I look up guiltily from the bowl of cheap rocky road ice cream that I've been nursing.

"Hi," I say around a mouthful as he sheds his heavy coat and boots. He sighs and enters the bright, cozy room I inhabit and leaves the darkness and cold of the hall behind. He flops down on the sofa beside me and gently takes the spoon from my hand. He scoops half the remaining treat from the bowl and gobbles it before I react.

"Hey!" I say. He smiles as the spoon comes cleanly out of his mouth.

"It's been a long shift," he offers as explanation.

It stays the argument perched on my tongue. I attempt to remember that whatever strife I feel, once during the long school days and now during the long, empty hours of unemployment, that I don't have to see blood, innards, and save people in the middle of thirty-hour shifts.
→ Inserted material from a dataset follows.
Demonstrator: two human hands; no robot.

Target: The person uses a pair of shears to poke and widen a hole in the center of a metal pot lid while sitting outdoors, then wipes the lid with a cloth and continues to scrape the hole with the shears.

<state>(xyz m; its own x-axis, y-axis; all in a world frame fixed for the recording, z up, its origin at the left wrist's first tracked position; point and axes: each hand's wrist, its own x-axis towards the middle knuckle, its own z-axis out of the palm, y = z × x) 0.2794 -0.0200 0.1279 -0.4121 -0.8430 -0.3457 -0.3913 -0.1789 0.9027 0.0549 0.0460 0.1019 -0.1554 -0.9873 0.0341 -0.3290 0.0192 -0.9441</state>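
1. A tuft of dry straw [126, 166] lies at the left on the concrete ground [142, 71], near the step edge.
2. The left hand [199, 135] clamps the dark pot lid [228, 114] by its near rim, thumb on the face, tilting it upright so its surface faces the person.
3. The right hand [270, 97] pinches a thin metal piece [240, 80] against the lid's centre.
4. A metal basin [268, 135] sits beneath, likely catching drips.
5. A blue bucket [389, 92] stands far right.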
I try to picture what he has to go through and can't, so I hand him the bowl. He eats frantically, like a dog at his chow, not stopping to say 'thank you'.

As he does, I reconstruct in my mind all that's happened between now and the last time I saw him. Although he knows that I lost my job, he decided we'd ignore it until after his shift rotation. I was happy with the suggestion at the time, but I'm restless now. There's no way we can let this go much longer.
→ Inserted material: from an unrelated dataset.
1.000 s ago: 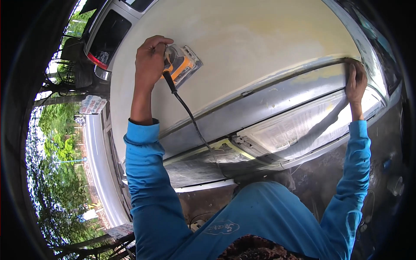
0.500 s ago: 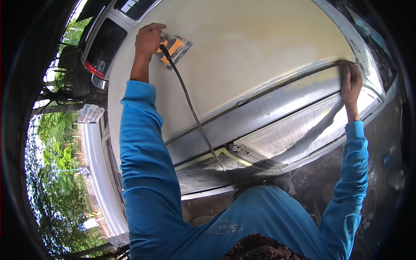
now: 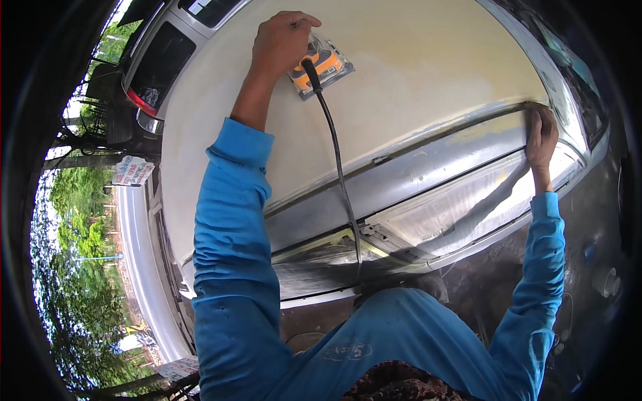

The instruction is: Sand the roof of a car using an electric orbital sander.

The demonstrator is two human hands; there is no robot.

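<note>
The person's left hand point(image 3: 281, 43) was wrapped around an orange sander point(image 3: 326, 65), which sat on the vehicle's pale roof point(image 3: 428, 73), toward the far left. Its black cord point(image 3: 336, 144) ran down across the silver roof edge point(image 3: 428, 166) and over a covered side window. The right hand point(image 3: 543, 139) rested at the roof edge's right end, fingers bent and close together; whether they pinched it, I couldn't tell. 2 blue sleeves point(image 3: 234, 220) covered the forearms.

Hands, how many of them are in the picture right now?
2: the left hand on the orange sander, upon the pale roof, and the right hand at the right end of the silver rail. No others show.
</note>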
I think of what to say as I leave him with the ice cream and head to the kitchen. There's not much in the cupboards: a packet of noodles, a couple eggs, some frozen peas. But it's enough to make a quick soup.

When I bring it to him, the white bowl dripping milky brown lays abandoned on our ancient, busted-up coffee table: the one we found on a sidewalk one day. The one I looked forward to replacing when we finally bought a home of our own. Meanwhile, his eyes are glazed over. Likely reading the news that casts itself directly onto his retinas via his I-yes.

"Austin," I say his name as gently as I can and he snaps abruptly out of his digital stupor.

"Dessert first, nice!" He says when he sees the steaming bowl of egg and noodle soup and the clean spoon I set before him. He takes it up and ladles broth into his maw before I have a chance to warn him. "Ouch, hot!" He sets it back down on the table and sinks into our couch.

Now's the time. Before he melts away from me, into his personalized world of digital ephemera.

"Austin," I say a nanosecond before he logs back on. His head whips to the side, eyes locked on mine. "There's been some news."